- Court: Florida District Court of Appeals
- Full case name: Samantha Burton, Appellant, v. State of Florida, Appellee.
- Decided: August 12, 2010
- Citation: 49 So.3d 263

Case history
- Appealed from: Leon County Circuit Court

Court membership
- Judges sitting: William Van Nortwick Jr., Nikki Ann Clark, Wendy Berger

Case opinions
- Decision by: Clark
- Concurrence: Van Nortwick
- Dissent: Berger

Keywords
- Reproductive rights; Rights of pregnant patients;

= Burton v. Florida =

Burton v. Florida, 49 So.3d 263 (2010), was a Florida District Court of Appeals case ruling that the court cannot impose unwanted treatment on a pregnant woman "in the best interests of the fetus" without providing evidence of fetal viability.

==Facts of the case==
Samantha Burton, a mother of two, was twenty-five weeks pregnant in March 2009 when she experienced a premature rupture of membranes and displayed signs of premature labor. At the urging of her obstetrician, she sought care at Tallahassee Memorial Hospital. She was found not to be in labor, but ordered to remain on bed rest. Burton refused, as she was concerned about being away from her children for three months.

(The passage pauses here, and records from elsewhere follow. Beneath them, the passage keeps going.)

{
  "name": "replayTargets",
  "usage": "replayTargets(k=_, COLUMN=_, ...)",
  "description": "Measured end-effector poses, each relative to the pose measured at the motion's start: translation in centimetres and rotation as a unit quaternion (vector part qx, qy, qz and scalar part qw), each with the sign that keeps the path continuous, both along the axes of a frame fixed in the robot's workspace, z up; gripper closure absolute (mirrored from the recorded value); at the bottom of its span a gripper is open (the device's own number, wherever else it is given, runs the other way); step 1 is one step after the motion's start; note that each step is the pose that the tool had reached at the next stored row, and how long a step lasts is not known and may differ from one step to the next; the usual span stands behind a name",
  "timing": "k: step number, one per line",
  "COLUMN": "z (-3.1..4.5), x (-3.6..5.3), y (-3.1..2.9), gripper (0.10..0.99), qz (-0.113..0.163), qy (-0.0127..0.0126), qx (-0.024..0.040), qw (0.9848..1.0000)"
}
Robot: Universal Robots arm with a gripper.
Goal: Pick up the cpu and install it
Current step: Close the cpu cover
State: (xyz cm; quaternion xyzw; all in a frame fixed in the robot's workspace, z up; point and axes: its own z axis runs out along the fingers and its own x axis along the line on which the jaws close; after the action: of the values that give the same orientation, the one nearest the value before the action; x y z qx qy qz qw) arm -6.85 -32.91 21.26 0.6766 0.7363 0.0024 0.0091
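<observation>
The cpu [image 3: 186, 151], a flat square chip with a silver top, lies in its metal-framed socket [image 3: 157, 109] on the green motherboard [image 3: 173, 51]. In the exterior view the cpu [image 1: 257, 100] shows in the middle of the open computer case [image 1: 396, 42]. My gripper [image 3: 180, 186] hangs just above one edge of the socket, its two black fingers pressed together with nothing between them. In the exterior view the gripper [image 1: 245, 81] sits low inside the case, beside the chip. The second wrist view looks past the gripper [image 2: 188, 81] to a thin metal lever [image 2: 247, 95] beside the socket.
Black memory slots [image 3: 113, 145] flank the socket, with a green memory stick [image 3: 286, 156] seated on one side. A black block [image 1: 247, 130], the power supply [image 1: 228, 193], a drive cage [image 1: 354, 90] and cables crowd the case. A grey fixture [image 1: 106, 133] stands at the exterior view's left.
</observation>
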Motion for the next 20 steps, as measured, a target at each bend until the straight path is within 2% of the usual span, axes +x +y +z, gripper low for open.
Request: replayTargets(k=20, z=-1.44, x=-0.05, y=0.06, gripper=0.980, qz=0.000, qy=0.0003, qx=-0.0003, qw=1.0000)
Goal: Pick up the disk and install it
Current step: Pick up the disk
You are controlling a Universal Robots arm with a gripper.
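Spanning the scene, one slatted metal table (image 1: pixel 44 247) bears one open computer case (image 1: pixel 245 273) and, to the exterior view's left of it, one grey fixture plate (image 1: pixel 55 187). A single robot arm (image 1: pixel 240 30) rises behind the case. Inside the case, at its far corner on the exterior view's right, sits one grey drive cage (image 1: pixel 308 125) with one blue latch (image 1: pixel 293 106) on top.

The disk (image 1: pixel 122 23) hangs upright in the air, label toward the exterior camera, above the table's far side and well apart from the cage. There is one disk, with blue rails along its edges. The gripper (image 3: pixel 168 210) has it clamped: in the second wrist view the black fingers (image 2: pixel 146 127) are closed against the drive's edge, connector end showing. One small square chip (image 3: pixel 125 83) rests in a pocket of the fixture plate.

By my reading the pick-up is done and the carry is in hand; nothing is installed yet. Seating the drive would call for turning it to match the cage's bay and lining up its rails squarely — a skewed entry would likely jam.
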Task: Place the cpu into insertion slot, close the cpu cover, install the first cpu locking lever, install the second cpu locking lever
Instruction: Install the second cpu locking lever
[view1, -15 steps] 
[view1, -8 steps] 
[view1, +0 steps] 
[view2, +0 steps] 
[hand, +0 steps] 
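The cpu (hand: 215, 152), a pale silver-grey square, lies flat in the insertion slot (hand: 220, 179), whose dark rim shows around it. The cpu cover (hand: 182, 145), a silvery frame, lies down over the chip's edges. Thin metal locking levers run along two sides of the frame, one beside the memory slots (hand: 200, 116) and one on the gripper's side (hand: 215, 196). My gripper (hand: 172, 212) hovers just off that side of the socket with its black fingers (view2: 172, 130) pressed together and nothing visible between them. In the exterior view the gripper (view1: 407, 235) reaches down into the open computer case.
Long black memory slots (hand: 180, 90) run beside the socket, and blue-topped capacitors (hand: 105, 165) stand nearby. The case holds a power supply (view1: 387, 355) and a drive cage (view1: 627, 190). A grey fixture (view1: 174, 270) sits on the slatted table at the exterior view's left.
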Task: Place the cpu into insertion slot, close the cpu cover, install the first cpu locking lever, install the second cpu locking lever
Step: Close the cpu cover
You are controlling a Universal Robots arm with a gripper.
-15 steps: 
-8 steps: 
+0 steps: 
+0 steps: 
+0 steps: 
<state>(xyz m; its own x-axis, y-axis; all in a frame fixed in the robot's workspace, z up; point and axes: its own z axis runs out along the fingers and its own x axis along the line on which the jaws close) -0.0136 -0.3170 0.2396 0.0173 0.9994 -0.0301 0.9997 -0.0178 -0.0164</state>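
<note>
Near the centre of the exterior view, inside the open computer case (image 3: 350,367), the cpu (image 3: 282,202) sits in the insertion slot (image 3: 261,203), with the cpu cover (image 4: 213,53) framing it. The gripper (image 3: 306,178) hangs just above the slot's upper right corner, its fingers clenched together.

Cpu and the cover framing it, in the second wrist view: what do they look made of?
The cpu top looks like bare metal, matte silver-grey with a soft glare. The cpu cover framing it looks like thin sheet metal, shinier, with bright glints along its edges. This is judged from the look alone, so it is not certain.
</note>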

Her obstetrician, Dr. Jana Bures-Forsthoefel, refused to allow her to leave the hospital to garner a second opinion and then obtained a court order from the Circuit Court of Leon County which required Burton to undergo "any and all medical treatments" that her physician, acting in the interests of the fetus, deemed necessary. The Court held the hearing by telephone with Burton being required to argue her case from her hospital bed without the assistance of an attorney or independent medical opinion. Three days into her court-ordered confinement, Burton underwent an emergency C-section, at which time the fetus was found to be dead.

David H. Abrams, a nurse attorney, appealed the Leon County Circuit Court ruling and the Florida chapter of the American Civil Liberties Union joined as amicus. The ACLU and the ACLU of Florida filed a friend-of-the-court brief against the state of Florida, opposing the Court's decision to force a pregnant woman to remain hospitalized against her will and prohibiting her from getting a second opinion.

State Attorney Willie Meggs, who appointed counsel for Tallahassee Memorial Hospital as a special prosecutor to represent the State at the trial court level, justified the intervention by stating: "When it involves an unborn child we become the representative of the child when nobody else will represent it."

==Ruling of the court==
On August 12, 2010, the Florida Circuit Court of Appeals for the First Circuit issued its ruling, written by Nikki Clark, in favor of Burton and against the State. The Court rejected the State of Florida's argument that the best interest of the child standard applied. The Court ruled that Ms. Burton had fundamental rights to privacy and liberty under the Florida Constitution and that those rights were subject to strict scrutiny review. While the Court did not hold that the State could never intervene in a woman's pregnancy it limited such intervention to instances where fetal viability was proven by the state and rejected the argument that viability is set by gestational age of the fetus. The Court further held that once the State had proven viability it must then show that the proposed intervention is the least intrusive and least restrictive means possible of protecting the State's interest in the fetus.